From the records below, copy out exactly the lines from the one containing "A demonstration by" to the one containing "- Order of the", both included. Add nothing else.

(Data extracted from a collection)
%%

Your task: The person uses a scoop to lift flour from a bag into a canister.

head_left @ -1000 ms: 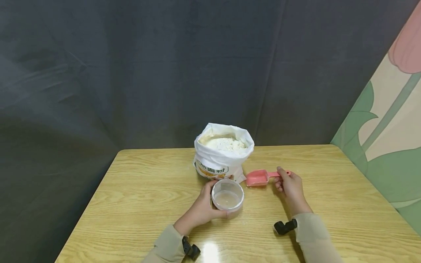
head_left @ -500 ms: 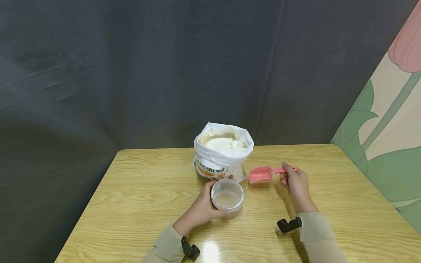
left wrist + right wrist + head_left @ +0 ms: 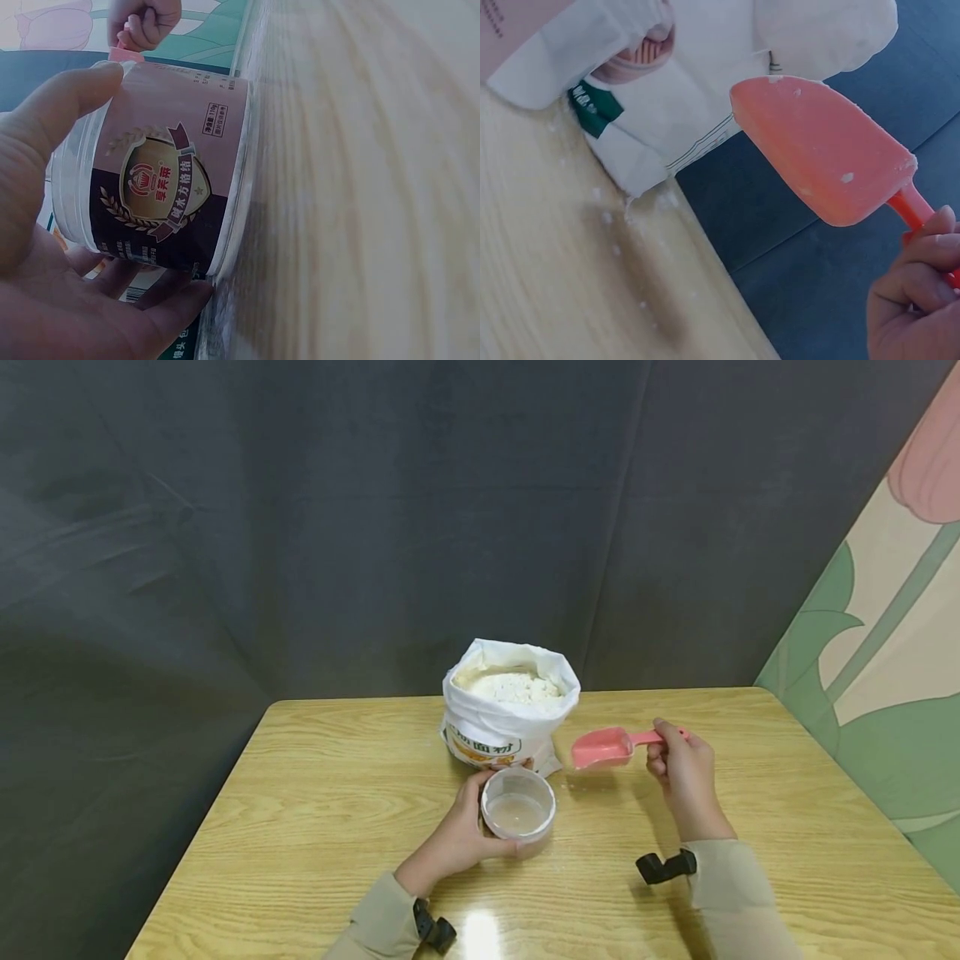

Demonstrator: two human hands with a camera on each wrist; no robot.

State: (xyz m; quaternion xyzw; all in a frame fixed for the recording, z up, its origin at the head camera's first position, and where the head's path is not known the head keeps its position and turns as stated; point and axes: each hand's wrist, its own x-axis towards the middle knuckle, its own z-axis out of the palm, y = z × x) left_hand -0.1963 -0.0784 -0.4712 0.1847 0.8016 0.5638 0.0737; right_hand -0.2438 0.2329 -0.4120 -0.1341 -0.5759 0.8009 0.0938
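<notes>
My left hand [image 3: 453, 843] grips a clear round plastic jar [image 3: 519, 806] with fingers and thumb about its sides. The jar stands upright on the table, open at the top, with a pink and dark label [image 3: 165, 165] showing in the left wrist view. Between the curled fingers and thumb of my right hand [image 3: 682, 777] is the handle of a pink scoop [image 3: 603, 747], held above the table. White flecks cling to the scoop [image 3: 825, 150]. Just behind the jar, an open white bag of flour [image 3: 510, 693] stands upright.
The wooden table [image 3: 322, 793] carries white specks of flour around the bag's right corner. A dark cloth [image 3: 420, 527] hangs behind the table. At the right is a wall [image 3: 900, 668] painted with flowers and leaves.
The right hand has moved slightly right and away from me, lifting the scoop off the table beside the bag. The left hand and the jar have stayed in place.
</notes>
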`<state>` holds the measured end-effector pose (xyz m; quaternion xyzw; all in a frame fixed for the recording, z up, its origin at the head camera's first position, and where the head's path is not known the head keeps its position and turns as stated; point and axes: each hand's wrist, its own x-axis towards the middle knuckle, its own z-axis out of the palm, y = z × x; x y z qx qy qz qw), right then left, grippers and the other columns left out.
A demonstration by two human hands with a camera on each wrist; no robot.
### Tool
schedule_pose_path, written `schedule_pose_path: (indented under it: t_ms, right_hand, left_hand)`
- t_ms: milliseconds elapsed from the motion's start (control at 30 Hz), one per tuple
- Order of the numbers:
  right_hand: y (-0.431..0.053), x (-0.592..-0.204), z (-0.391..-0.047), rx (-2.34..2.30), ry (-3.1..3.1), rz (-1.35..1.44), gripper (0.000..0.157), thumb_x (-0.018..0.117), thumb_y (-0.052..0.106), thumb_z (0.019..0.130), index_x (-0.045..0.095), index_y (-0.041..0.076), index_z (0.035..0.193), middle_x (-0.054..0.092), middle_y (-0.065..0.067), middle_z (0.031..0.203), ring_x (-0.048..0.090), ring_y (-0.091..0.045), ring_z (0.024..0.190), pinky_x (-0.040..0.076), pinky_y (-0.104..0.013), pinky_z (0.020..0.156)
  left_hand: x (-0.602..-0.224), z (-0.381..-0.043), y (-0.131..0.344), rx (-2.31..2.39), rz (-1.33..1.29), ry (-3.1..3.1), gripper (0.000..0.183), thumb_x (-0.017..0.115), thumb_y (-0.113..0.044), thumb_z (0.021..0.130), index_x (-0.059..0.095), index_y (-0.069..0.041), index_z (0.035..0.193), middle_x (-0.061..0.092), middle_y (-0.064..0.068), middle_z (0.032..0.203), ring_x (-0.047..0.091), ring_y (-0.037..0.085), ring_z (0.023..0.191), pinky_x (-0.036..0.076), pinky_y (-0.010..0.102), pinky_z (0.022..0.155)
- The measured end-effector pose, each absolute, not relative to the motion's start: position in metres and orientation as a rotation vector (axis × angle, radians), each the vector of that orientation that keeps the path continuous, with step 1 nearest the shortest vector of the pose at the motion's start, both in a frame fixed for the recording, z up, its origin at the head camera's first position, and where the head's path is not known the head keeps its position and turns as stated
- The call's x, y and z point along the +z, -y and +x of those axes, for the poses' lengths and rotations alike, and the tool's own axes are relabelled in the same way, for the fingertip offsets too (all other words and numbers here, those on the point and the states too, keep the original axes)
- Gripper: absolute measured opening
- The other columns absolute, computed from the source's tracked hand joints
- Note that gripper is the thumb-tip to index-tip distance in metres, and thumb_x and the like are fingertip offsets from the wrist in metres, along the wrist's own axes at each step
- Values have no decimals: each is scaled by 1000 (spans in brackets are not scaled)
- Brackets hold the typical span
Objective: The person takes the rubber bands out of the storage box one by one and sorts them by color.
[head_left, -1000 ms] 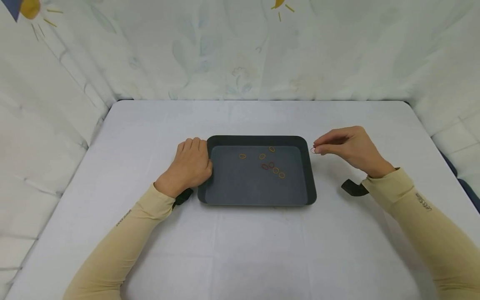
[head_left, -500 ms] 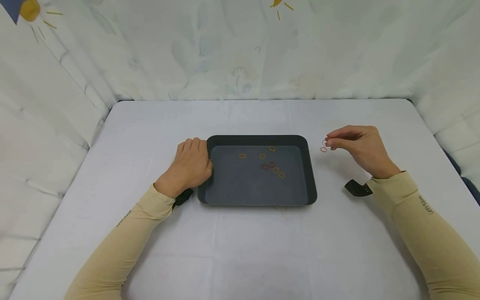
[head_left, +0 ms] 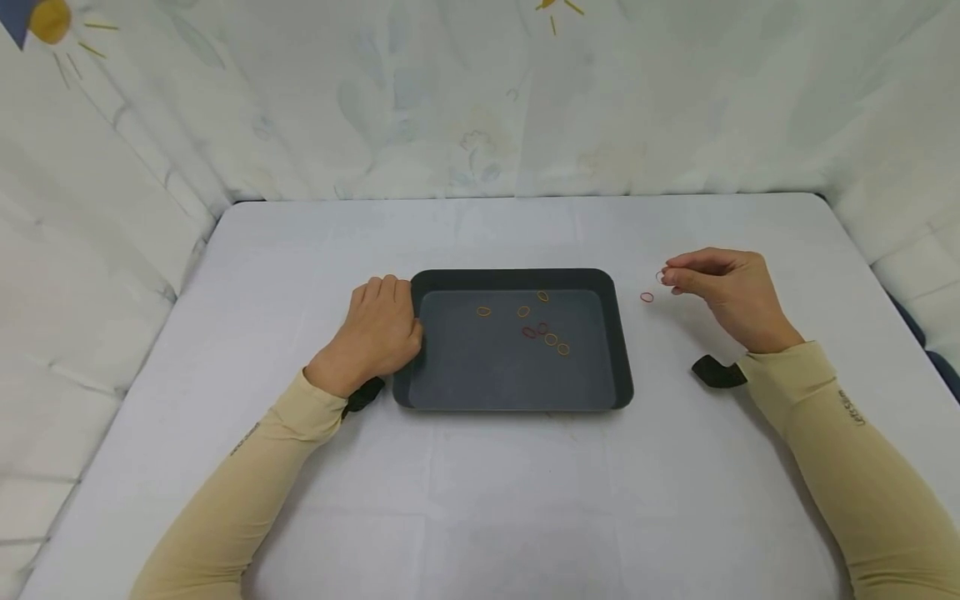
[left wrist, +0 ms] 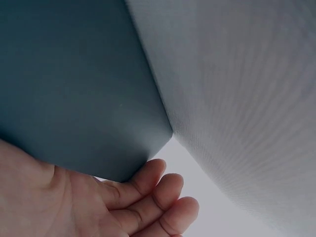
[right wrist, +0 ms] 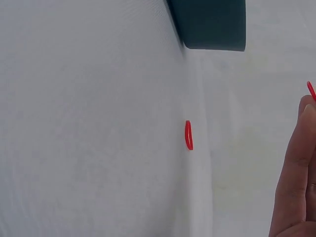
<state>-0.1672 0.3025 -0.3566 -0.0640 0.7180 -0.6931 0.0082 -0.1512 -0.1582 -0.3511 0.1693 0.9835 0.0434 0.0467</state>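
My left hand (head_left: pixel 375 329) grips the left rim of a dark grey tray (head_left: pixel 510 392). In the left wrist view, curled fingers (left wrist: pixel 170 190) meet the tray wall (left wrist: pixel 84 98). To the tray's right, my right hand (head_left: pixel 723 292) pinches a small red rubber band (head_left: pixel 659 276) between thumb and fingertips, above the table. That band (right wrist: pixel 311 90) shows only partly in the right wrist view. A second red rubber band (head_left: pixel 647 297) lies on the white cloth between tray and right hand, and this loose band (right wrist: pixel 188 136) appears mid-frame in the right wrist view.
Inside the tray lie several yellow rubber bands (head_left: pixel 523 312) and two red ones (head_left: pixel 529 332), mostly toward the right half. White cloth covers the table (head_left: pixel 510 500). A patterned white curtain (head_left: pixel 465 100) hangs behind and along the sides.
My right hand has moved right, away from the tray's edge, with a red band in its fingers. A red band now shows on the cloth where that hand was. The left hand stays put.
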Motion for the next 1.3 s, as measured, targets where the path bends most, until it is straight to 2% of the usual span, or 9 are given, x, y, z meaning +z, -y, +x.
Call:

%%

Answer for this exercise >>
A demonstration by two human hands with a camera on each wrist; no robot.
### Tool
schedule_pose_path, written `schedule_pose_path: (indented under it: t_ms, right_hand, left_hand)`
- t_ms: milliseconds elapsed from the motion's start (control at 30 Hz), one per tuple
- Order of the numbers:

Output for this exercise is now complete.